Stored data
....
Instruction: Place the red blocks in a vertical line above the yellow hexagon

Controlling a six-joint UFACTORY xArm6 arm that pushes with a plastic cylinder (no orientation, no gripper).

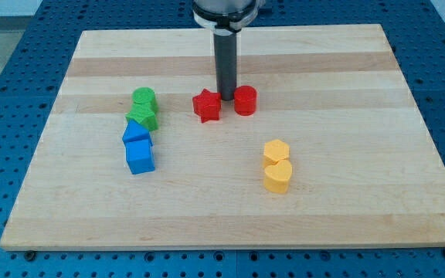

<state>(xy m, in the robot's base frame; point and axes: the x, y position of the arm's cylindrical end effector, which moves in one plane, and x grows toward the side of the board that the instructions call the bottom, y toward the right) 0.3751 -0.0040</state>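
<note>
- Rod's tip [227,98] is down on the worktop [346,93], in the gap between the red star [206,106] and the red cylinder [245,100]; it looks to touch or nearly touch both.
- No jaws on this arm, only the rod, so nothing is clamped.
- The two reds sit side by side in a row, near the board's middle, toward the view's top.
- Yellow hexagon [276,151] lies toward the view's lower right, with a yellow cylinder [277,177] touching it just below.
- Red cylinder is above the hexagon but offset to the view's left; the star is further left.
- Judgement: task hardly begun. Both reds need shifting right, then stacking in a column over the hexagon.
- Green blocks [143,108] and blue blocks [138,147] sit at left, well apart from the work.
</note>
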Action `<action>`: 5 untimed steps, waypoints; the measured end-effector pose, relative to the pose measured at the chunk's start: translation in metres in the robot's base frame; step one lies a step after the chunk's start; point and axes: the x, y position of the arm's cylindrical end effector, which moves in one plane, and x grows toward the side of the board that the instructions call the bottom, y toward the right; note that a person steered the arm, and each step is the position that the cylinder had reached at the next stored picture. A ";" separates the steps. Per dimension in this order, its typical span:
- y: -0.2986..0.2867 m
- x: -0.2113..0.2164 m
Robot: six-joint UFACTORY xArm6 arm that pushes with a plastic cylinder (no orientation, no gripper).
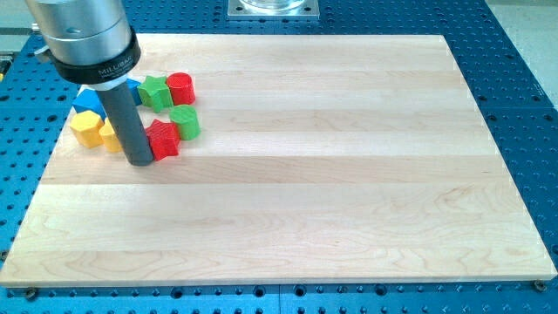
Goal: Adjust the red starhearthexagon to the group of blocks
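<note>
Nearest the view's bottom, my tip [139, 160] is planted on the wooden board [349, 218], pressed against the red star block [163, 139] from its nine o'clock side. The star is thus wedged between the rod and the green block [186, 122], which sits touching it at about one o'clock.

The main risk is judged to be this: a push carried on toward three o'clock would drive the star and the green block out of the cluster rather than into it. A glancing contact could also spin the star aside.

No jaws are fitted; nothing is held, and only the rod's end is in contact, with the star and perhaps with the yellow block [109, 137] partly hidden behind the rod.

At nine o'clock of the tip a second yellow block [85, 127] is seen. Farther off, at twelve o'clock, a blue block [87, 100] is mostly covered by the arm, and a green star block [156, 92] and a red cylinder [180, 88] lie side by side, touching.
</note>
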 end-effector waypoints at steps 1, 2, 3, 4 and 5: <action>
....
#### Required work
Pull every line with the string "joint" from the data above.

#### Result below
Controlling a six-joint UFACTORY xArm6 arm that pushes with a plastic cylinder (no orientation, no gripper).
Robot: six-joint UFACTORY xArm6 arm that pushes with a plastic cylinder (no orientation, no gripper).

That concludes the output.